Huma Qureshi wonders if it will help Brits to agree on a favourite
Custard cream mug
Custard cream mug
MACUSER

Don’t believe anyone who says they don’t have a favourite biscuit. Everyone has a favourite biscuit, and if not, they are odd. Like Gordon Brown. He doesn’t have a favourite. We know, because in an interview for the parenting website Mumsnet he failed to provide an answer to the question, eventually coming up with a vague, suspiciously weird, non-specific answer (“anything with a bit of chocolate on”) 24 hours later. Odd, I tell you.

People who don’t have a favourite biscuit should sit a nationality test, for if there’s anything that spells British loud and proud it’s got to be a steaming mug of builder’s tea with milk chocolate HobNobs, satisfyingly crumbly with a smooth layer of sweet milky chocolate on top, just right for dunking.
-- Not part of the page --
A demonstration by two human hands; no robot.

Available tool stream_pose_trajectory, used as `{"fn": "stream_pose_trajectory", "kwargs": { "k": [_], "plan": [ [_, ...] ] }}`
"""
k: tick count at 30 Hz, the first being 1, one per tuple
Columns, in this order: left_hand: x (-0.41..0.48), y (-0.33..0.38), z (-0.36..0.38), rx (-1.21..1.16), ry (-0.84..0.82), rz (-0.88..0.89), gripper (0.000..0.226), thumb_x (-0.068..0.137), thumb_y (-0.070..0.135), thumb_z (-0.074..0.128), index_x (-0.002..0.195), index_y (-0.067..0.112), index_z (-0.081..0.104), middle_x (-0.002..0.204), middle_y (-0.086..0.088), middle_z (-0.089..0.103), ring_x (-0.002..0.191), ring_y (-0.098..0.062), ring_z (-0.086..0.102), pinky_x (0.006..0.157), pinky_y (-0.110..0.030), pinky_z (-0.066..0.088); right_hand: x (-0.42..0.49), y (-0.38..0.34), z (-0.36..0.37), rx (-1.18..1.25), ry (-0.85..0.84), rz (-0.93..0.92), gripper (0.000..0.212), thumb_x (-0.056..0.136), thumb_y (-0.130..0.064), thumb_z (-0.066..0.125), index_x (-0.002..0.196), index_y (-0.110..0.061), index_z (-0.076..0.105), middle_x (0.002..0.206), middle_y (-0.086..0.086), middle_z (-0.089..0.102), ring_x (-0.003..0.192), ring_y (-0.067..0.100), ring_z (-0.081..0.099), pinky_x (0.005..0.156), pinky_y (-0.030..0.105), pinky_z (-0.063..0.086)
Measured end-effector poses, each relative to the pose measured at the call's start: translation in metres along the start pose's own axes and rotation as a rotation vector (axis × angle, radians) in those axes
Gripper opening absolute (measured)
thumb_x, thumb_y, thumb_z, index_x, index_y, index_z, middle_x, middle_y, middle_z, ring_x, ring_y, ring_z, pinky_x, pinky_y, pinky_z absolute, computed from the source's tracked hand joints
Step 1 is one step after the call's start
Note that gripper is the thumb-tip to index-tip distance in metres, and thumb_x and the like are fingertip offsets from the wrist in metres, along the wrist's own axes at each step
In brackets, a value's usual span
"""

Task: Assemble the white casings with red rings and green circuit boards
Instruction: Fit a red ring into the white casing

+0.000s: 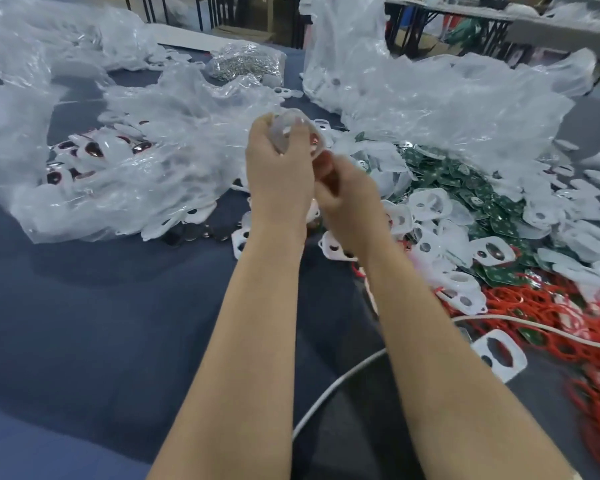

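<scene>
So, over the bench (101,306): left hand (277,178) gripping one white casing (293,131), right hand (348,206) pinching its lower edge; loose casings (430,206), green circuit boards (464,178), red rings (533,306) piled beyond counting.

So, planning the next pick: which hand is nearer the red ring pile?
Right. The right hand sits up-left of the red ring pile; the left hand is farther left.

Two hands at centre frame: left hand (277,168), right hand (347,202). One translucent white plastic casing (291,129) is held up. At right, loose white casings (430,237), green circuit boards (464,181) and red rubber rings (551,313) are heaped beyond counting. Three large clear plastic bags (118,174), one small bag of silvery metal parts (246,64), one white cable (343,379).
</scene>
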State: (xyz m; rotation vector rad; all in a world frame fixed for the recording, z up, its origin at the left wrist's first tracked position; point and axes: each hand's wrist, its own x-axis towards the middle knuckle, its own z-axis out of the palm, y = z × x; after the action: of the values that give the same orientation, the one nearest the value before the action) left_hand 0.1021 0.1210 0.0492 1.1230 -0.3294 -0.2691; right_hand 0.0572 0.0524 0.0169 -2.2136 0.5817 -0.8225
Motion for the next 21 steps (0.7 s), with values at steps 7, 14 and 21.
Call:
{"fn": "stream_pose_trajectory", "kwargs": {
  "k": [7,14,21],
  "plan": [
    [-0.033,-0.036,0.059,0.127,-0.316,-0.201,0.024,0.100,0.005,0.039,0.096,0.025,0.051,0.091,0.000,0.059,0.077,-0.022,0.067,0.064,-0.026,0.059,-0.018,0.049,-0.112,0.490,0.364,0.208,0.019,0.088,-0.003,0.062,0.085,-0.021,0.060,0.079,-0.001,0.063,0.074,0.012,0.066,0.073,0.024,0.056],
    [-0.048,-0.071,0.078,0.405,-0.404,-0.181,0.021,0.095,0.007,0.054,0.091,0.024,0.044,0.101,-0.011,0.069,0.076,-0.026,0.072,0.066,-0.039,0.061,-0.039,0.081,-0.118,0.561,0.393,0.321,0.015,0.085,-0.009,0.065,0.084,-0.024,0.070,0.075,-0.008,0.071,0.079,0.010,0.068,0.079,0.025,0.054],
    [-0.040,-0.081,0.073,0.287,-0.361,-0.201,0.003,0.093,0.015,0.061,0.096,0.016,0.060,0.098,-0.011,0.071,0.090,-0.023,0.072,0.079,-0.036,0.060,-0.043,0.082,-0.103,0.324,0.384,0.252,0.021,0.087,-0.002,0.062,0.104,-0.015,0.063,0.092,-0.001,0.068,0.083,0.006,0.065,0.081,0.020,0.053]
  ]
}}
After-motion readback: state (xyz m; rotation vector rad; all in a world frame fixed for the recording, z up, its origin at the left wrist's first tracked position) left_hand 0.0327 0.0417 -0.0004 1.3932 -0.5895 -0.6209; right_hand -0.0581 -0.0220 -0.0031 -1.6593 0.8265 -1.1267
Or at least that’s my opinion. No doubt many will disagree, crying outrage at the choice of HobNobs over a packet of good old digestives or the Jammie Dodgers of their childhoods.

Britons eat more biscuits than any other nation. We eat 542,000 packets a day and spend £328 a minute buying them, according to Sainsbury’s.

“There is something so lovely and comforting about a good biscuit,” says Harriet Hastings, co-founder of the luxury iced-biscuit company (no digestives here) Biscuiteers, who is partial to a chocolate biscuit with her tea. “It’s definitely a very British thing.”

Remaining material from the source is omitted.